WASHINGTON: President Obama and Prime Minister Shinzo Abe of Japan have reached an accord to tighten defense cooperation and are pressing toward an agreement to tear down trade barriers between their two countries and across the Pacific Rim, as both leaders move to counter rising economic and military threats from China.

On the eve of a formal state visit by Mr. Abe to the White House, American and Japanese officials announced an agreement on Monday that would expand the reach of Japan's military — now limited to its own defense — allowing it to act when the United States or countries American forces are defending are threatened.

The agreement reflects worries about North Korea and, especially, China, whose territorial claims in the South China Sea and growing military spending have upset its neighbors.

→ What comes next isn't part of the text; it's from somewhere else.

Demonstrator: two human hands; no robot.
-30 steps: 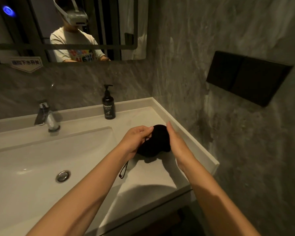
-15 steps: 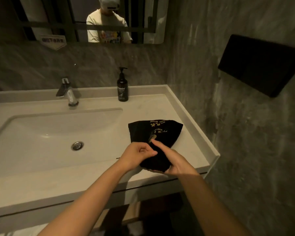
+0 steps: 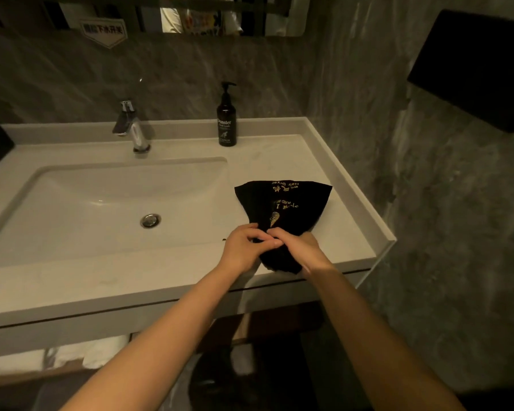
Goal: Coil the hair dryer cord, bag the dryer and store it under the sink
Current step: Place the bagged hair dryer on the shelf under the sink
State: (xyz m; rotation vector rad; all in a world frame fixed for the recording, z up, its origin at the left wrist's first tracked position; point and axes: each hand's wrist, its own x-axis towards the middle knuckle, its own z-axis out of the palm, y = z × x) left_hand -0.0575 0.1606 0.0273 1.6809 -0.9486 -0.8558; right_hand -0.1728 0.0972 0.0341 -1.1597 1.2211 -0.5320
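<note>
head view: a black hair dryer bag [image 3: 282,203] with gold print lies on the white countertop [image 3: 294,161], at the front right corner, just right of the sink basin [image 3: 101,203]. its long axis runs from the front edge away toward the back wall, the wide bottom end farthest from the person and the gathered neck at the front edge. the left hand [image 3: 242,247] and the right hand [image 3: 298,247] meet at that neck, both clenched on the bunched cloth, fingers touching one another on top of it. whether a drawstring is pinched between them cannot be told. the dryer itself is not visible; judging by the bag's fullness it is probably inside. both hands are equally close to the neck, so the bag lies straight ahead of them and can be lifted by that end. the storage space below the counter [image 3: 264,336] sits directly beneath the hands, dark and hard to read. a soap pump bottle [image 3: 226,120] stands at the back edge, well apart from the bag, and the faucet [image 3: 131,126] is behind the basin.
</note>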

"With China's growing assertiveness and North Korea's nuclear and ballistic missile programs, Japan, like a lot of allies, wants to be there for us so we'll be there for them," said Michael J. Green, the senior vice president for Asia and Japan Chair at the Center for Strategic and International Studies. "It allows the US military to plan Japan in, so that when we turn to them and say, 'Can you deal with our left flank?,' the Japanese, in principle, now can do that."

( Japanese Prime Minister Shinzo Abe, center, at a forum Monday at Harvard University. He later met with President Obama in Washington. Credit Michael Dwyer/Associated Press)

The pact is most likely to be the only concrete deal Mr. Obama and Mr. Abe strike in a visit Tuesday that will feature a formal South Lawn arrival ceremony, an Oval Office meeting, a news conference and an elaborate state dinner for some 200 guests in the ornate East Room.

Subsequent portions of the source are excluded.